Image Processing and Change Detection:

The system analyzes each of the 64 squares, comparing them to their previous state.
Hue and saturation values are extracted for each square and compared against a predefined threshold.
The preprocessing accounts for different piece-square color combinations:
- For white pieces on white squares or black pieces on black squares, saturation is high.
- For white pieces on black squares or black pieces on white squares, hue is high.
- This approach helps mitigate lighting issues such as shadows.
Only squares that exhibit changes exceeding the threshold are marked for further processing, reducing the computational load on the next step.

**Original image - **

Hue and Saturation image -

This enhanced preprocessing step ensures more robust detection across various lighting conditions and board configurations, improving the overall accuracy of the change detection process

Piece Classification

Each of the changed squares is passed through a deep learning model for piece classification.
Multiple models have been tested and optimized, including:
- EfficientNet B7
- ResNet 152 V2
- Xception
- YOLOv11
The system uses batch processing to improve efficiency and reduce inference time
Probability analysis has been enhanced to improve classification accuracy

Board State Analysis and Post-Processing

The results from piece classification are combined to create a complete board state.
The system analyzes the positions of all pieces on the board.
Advanced CHess logic is applied to resolve ambiguities and improve overall accuracy.

FEN Generation

The board state is converted into Forsyth–Edwards Notation (FEN), a standard notation for describing chess positions.
This step involves translating the piece positions into a compact string representation.
The output is a FEN string that accurately reflects the state of the captured chessboard.

2D Board Rendering

Creates a 2D digital representation of the chess board using the generated FEN
Includes an analysis bar on the side of the rendered board
Provides visual output for easy verification of the detected board state and position evaluation

Real-time Processing

The ChessVision pipeline is optimized for continuous analysis of live chess games, implementing various strategies to enhance performance and reduce inference time:

Optimizations for Speed

TensorRT Acceleration: Utilizes NVIDIA's TensorRT to optimize deep learning models, significantly reducing inference time.

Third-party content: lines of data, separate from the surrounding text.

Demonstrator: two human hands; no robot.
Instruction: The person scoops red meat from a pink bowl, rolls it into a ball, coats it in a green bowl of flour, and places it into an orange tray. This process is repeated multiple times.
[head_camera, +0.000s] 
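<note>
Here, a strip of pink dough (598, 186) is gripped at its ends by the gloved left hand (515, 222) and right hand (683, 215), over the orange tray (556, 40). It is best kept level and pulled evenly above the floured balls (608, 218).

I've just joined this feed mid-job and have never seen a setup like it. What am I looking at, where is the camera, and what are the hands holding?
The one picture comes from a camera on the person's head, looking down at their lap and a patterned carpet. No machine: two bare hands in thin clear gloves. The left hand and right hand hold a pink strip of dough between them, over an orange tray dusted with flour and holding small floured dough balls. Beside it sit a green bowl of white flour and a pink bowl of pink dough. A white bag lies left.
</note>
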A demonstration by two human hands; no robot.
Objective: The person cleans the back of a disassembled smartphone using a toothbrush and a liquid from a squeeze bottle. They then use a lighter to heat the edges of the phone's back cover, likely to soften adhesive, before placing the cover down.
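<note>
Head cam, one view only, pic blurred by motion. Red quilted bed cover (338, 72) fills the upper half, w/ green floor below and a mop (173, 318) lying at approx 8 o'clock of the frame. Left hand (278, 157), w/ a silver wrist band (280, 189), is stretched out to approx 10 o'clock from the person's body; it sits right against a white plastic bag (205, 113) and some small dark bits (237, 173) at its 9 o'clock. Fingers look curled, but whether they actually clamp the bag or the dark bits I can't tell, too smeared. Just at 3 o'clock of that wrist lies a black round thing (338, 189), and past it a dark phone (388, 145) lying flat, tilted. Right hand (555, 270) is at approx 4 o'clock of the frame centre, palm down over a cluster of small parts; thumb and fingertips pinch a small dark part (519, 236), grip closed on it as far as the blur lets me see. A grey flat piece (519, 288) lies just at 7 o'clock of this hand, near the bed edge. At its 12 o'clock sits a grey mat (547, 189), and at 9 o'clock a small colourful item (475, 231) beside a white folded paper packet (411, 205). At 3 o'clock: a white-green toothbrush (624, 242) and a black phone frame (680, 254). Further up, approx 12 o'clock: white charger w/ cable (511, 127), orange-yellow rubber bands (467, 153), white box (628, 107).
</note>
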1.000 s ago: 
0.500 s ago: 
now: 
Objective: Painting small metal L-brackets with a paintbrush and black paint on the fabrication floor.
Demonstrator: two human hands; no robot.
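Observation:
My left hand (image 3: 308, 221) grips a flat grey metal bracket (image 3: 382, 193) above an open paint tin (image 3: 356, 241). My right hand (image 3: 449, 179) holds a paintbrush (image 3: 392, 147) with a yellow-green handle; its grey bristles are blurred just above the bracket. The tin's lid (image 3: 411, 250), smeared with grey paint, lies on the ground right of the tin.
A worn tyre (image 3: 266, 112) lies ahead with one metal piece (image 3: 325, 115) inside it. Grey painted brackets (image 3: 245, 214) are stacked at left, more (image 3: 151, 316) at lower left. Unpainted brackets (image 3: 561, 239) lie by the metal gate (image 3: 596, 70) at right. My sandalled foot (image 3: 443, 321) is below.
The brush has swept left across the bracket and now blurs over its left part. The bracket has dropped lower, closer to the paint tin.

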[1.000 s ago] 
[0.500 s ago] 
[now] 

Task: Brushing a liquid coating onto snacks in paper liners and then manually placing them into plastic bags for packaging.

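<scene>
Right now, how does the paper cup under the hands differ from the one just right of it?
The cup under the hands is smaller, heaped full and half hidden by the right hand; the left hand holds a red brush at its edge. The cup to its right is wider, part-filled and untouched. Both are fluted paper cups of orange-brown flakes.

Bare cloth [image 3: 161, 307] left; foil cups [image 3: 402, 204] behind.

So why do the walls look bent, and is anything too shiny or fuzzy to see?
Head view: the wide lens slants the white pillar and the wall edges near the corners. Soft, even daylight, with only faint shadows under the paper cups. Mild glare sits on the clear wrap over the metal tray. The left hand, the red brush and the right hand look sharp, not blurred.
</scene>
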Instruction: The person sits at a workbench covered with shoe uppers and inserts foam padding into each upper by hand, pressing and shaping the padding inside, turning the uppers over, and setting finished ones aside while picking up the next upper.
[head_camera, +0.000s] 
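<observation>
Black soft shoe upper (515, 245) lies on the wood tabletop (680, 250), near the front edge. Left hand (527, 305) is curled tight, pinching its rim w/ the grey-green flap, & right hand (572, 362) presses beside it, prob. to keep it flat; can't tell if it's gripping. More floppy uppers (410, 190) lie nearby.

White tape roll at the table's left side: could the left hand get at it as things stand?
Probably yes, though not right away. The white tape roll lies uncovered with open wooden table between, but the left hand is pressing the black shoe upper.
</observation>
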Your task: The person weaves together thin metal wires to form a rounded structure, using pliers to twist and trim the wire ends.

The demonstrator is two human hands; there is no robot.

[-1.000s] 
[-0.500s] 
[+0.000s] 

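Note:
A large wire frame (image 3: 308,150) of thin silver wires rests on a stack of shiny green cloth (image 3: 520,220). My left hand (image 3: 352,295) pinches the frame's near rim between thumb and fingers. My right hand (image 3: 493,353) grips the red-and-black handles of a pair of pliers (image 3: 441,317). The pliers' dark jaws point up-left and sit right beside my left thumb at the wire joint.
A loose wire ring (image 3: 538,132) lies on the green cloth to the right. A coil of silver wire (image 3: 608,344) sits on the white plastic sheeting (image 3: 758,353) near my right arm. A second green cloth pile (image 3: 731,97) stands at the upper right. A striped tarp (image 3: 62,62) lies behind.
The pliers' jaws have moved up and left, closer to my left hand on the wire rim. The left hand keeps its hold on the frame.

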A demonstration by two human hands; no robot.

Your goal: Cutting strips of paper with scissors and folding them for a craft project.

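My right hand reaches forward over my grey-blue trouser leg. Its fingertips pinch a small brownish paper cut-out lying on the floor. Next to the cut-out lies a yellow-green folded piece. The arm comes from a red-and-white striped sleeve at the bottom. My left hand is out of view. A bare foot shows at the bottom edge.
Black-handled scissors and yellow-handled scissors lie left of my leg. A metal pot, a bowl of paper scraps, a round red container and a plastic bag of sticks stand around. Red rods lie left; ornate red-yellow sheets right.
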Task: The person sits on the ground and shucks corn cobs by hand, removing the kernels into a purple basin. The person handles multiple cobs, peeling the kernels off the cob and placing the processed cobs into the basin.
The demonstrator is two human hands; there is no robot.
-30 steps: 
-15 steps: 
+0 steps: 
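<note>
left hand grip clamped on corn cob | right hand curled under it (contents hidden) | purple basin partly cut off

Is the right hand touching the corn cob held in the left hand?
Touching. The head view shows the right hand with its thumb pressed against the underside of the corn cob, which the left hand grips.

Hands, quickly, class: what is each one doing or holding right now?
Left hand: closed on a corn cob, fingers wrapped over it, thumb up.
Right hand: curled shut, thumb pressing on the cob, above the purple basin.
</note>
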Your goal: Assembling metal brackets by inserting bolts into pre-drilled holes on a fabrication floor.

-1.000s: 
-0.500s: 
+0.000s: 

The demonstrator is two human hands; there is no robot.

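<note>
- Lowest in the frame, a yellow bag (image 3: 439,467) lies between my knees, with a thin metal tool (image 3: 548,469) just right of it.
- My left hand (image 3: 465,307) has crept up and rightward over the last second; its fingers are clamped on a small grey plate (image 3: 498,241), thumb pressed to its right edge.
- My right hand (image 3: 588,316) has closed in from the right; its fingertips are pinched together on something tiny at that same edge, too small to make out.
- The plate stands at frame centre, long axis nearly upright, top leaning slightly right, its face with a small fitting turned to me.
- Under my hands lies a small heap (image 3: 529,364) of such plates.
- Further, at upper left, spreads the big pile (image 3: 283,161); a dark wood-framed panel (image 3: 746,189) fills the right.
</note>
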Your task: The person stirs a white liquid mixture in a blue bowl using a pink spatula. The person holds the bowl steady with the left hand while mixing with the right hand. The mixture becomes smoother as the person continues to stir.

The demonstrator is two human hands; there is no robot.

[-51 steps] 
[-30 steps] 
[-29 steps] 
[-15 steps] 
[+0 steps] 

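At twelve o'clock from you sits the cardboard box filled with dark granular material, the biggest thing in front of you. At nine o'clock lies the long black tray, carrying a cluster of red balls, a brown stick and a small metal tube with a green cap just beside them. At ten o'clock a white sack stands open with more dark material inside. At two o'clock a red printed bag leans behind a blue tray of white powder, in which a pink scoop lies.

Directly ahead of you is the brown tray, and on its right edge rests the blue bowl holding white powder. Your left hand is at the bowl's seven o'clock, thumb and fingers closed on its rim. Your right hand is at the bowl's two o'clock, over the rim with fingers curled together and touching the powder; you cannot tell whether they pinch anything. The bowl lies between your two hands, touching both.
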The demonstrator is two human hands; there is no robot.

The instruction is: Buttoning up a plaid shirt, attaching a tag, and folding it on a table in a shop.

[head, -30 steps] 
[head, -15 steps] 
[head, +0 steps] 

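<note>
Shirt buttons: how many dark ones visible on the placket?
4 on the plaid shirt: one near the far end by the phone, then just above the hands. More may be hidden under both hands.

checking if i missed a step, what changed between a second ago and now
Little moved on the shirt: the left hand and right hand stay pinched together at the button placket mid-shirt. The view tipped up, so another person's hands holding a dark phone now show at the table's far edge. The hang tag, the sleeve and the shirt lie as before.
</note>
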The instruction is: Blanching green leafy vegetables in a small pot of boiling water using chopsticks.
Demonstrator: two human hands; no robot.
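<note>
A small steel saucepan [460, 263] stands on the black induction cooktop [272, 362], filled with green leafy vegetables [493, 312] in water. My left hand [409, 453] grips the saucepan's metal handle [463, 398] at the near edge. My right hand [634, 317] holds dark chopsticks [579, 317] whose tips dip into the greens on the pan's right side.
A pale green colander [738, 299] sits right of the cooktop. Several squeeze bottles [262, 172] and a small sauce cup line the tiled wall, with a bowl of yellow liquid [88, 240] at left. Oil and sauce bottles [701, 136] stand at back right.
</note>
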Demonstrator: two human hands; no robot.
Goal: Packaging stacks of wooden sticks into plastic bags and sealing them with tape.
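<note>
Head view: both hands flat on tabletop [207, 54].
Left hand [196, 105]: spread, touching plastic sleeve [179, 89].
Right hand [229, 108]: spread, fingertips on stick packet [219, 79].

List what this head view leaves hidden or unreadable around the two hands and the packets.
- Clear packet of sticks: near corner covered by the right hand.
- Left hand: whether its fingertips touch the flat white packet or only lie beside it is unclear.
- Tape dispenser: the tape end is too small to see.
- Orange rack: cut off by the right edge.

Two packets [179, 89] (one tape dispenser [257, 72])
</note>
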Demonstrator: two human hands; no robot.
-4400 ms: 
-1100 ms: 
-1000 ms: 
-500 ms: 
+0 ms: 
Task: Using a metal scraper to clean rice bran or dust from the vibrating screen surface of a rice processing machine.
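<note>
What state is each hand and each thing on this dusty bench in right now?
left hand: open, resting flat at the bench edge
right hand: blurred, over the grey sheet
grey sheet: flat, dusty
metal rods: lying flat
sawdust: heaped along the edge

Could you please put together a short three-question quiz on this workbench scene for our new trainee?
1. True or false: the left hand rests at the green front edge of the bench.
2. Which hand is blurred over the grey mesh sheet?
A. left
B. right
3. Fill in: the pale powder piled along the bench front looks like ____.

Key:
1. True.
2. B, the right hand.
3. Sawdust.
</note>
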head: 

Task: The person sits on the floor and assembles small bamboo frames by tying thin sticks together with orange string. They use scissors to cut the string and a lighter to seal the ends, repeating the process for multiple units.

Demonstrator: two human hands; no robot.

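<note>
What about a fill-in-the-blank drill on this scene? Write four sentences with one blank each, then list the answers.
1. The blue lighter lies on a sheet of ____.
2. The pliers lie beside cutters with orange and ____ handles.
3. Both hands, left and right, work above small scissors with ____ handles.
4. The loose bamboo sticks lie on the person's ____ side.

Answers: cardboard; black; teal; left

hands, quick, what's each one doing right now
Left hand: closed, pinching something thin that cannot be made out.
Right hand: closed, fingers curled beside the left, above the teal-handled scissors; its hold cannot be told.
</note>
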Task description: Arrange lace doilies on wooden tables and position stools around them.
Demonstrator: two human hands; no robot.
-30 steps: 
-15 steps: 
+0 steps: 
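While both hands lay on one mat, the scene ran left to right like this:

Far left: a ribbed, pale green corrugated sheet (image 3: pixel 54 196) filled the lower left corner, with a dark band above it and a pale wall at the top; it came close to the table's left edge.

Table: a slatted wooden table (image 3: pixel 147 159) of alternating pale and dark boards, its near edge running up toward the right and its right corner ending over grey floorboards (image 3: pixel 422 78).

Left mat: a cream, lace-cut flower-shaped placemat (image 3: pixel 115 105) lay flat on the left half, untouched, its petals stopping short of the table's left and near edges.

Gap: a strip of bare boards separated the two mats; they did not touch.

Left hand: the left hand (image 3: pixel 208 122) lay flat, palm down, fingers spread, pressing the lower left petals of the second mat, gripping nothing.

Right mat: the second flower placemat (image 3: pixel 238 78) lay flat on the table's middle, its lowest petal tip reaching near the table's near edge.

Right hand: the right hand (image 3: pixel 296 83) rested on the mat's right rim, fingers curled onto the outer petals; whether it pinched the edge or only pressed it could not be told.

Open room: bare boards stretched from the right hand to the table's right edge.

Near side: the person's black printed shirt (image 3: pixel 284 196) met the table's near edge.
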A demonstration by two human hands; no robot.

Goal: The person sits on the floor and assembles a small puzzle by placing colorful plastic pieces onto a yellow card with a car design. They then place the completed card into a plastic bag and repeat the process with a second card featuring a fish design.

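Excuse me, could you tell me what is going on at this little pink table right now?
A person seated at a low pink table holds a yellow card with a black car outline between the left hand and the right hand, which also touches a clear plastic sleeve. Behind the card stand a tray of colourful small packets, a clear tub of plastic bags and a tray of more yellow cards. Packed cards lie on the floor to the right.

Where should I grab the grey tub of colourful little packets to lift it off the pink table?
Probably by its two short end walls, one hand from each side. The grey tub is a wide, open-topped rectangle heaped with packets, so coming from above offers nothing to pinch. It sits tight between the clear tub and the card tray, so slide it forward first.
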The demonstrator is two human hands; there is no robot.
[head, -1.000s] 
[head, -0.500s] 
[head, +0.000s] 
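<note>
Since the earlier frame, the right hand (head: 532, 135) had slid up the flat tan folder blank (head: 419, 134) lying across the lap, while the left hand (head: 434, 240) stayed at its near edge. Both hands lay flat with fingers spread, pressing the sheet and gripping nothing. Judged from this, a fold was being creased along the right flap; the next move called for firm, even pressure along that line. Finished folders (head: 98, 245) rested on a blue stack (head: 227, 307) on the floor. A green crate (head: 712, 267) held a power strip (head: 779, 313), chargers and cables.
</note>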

For example, ResNet 152 V2 inference time was reduced from ~40s (Keras) to ~6s (TensorRT)
Batch Processing: This optimization, along with other efficiency improvements, has helped reduce the overall inference time. For example, ResNet 152 V2 inference time reduced from ~23s (Keras) to ~5s (TensorRT)
Reduced Disk I/O: While specific values for disk I/O improvements are not obvious, this optimization, combined with others, has contributed to an overall reduction in processing time of approximately 1-2 seconds
Only process changed squares: Detecting and processing only the squares that have changed between frames, reduced the total no. of inferences run per from from 64 to 5-10.

Image Processing Enhancements

Pre-processing: Implements change detection by comparing hue and saturation values of current and previous square states, reducing the number of squares that need classification
Post-processing: Improves probability analysis and square cropping techniques for better accuracy

Parallel Processing

Multi-threading: Utilizes multi-threading to process different pipeline stages concurrently, enhancing overall system responsiveness.
GPU Utilization: Maximizes the use of available GPU cores for parallel processing of image classification tasks2

Model Optimization

Efficient Models: Employs smaller, faster models like AlexNet and SqueezeNet alongside larger, more accurate models to balance speed and precision
Piece Detection with YOLO: Explores YOLO object detection for potential improvements in both accuracy and speed, with YOLOv11 achieving ~7s inference time. The model was dropped due to significant drop in accuracy.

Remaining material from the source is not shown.